The data that follows is to be copied exactly, with each image removed.

■ ■ ■ ■ ■ ■ ■

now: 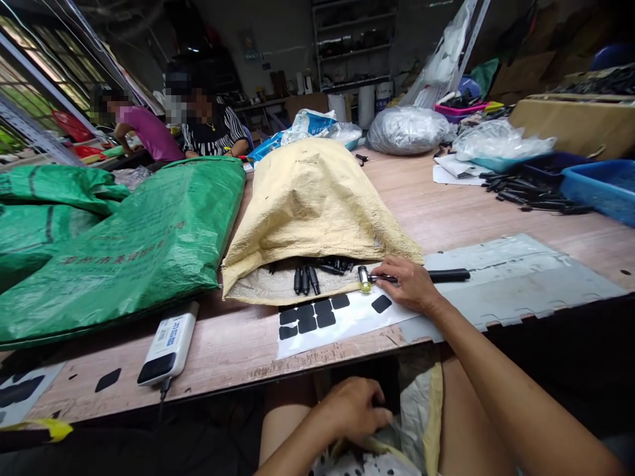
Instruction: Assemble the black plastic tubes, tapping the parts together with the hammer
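Note:
On the table edge, my right hand (pixel 409 283) is closed round the shaft of a small hammer (pixel 364 279), whose black handle sticks out to the right. Its head, with a yellowish face, rests by the mouth of a cream woven sack (pixel 317 205). Several black pen-like cylinders (pixel 306 281) lie in that mouth. Below the table, my left hand (pixel 353 408) hangs over a pale open bag (pixel 421 413) in my lap. Its fingers are loosely curled, with a gap between thumb and forefinger, and nothing shows in them. A white sheet with black rounded squares (pixel 322 314) lies beneath my right hand.
A full green sack (pixel 188 231) lies to the left, behind a white power bank (pixel 169 344) with a cable. At right are black parts (pixel 536 195), a blue basket (pixel 602 188) and a grey sheet (pixel 526 277). Two people sit at the far left.

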A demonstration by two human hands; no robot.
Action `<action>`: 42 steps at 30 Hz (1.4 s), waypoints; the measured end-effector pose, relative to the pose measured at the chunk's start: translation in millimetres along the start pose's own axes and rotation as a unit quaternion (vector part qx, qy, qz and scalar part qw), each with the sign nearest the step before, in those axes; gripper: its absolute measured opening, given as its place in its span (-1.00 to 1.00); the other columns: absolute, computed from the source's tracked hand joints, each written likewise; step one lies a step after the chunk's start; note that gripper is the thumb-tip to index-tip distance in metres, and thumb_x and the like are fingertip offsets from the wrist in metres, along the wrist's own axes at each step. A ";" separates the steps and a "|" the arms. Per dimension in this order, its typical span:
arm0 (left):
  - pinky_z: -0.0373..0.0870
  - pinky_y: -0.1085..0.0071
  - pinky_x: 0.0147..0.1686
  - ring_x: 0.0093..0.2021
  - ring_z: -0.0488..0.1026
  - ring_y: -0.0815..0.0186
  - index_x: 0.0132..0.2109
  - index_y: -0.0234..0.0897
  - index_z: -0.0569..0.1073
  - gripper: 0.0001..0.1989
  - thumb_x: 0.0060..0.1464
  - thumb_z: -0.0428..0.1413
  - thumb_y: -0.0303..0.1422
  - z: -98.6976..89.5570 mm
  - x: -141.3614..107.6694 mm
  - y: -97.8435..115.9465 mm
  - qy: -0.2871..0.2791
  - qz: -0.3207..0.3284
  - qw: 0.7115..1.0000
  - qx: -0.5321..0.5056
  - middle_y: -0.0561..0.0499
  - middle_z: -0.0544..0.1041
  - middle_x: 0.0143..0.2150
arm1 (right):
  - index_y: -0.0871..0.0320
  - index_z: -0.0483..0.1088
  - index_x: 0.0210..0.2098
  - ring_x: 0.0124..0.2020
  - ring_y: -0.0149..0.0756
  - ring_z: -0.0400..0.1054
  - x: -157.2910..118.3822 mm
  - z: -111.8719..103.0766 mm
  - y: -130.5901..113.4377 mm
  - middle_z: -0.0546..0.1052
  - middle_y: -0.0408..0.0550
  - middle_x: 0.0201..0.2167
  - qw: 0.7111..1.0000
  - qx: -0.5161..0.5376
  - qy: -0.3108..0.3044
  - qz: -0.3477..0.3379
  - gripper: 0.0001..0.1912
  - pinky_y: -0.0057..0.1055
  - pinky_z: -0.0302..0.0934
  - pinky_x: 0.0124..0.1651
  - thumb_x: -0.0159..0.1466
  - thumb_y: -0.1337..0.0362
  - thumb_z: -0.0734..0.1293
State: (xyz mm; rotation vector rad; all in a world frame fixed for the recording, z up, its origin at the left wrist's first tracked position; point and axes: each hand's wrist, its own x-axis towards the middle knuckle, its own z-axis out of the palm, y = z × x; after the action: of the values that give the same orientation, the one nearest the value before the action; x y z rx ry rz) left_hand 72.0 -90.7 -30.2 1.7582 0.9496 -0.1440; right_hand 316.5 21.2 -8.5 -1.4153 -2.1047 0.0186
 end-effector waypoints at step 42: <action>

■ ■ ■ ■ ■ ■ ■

PROBLEM SOLUTION ▸
now: 
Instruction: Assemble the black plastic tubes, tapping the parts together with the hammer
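Note:
On the table edge, my right hand (pixel 409 283) is closed round the shaft of a small hammer (pixel 364 279), whose black handle sticks out to the right. Its head, with a yellowish face, rests by the mouth of a cream woven sack (pixel 317 205). Several black pen-like cylinders (pixel 306 281) lie in that mouth. Below the table, my left hand (pixel 353 408) hangs over a pale open bag (pixel 421 413) in my lap. Its fingers are loosely curled, with a gap between thumb and forefinger, and nothing shows in them. A white sheet with black rounded squares (pixel 322 314) lies beneath my right hand.
A full green sack (pixel 188 231) lies to the left, behind a white power bank (pixel 169 344) with a cable. At right are black parts (pixel 536 195), a blue basket (pixel 602 188) and a grey sheet (pixel 526 277). Two people sit at the far left.
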
A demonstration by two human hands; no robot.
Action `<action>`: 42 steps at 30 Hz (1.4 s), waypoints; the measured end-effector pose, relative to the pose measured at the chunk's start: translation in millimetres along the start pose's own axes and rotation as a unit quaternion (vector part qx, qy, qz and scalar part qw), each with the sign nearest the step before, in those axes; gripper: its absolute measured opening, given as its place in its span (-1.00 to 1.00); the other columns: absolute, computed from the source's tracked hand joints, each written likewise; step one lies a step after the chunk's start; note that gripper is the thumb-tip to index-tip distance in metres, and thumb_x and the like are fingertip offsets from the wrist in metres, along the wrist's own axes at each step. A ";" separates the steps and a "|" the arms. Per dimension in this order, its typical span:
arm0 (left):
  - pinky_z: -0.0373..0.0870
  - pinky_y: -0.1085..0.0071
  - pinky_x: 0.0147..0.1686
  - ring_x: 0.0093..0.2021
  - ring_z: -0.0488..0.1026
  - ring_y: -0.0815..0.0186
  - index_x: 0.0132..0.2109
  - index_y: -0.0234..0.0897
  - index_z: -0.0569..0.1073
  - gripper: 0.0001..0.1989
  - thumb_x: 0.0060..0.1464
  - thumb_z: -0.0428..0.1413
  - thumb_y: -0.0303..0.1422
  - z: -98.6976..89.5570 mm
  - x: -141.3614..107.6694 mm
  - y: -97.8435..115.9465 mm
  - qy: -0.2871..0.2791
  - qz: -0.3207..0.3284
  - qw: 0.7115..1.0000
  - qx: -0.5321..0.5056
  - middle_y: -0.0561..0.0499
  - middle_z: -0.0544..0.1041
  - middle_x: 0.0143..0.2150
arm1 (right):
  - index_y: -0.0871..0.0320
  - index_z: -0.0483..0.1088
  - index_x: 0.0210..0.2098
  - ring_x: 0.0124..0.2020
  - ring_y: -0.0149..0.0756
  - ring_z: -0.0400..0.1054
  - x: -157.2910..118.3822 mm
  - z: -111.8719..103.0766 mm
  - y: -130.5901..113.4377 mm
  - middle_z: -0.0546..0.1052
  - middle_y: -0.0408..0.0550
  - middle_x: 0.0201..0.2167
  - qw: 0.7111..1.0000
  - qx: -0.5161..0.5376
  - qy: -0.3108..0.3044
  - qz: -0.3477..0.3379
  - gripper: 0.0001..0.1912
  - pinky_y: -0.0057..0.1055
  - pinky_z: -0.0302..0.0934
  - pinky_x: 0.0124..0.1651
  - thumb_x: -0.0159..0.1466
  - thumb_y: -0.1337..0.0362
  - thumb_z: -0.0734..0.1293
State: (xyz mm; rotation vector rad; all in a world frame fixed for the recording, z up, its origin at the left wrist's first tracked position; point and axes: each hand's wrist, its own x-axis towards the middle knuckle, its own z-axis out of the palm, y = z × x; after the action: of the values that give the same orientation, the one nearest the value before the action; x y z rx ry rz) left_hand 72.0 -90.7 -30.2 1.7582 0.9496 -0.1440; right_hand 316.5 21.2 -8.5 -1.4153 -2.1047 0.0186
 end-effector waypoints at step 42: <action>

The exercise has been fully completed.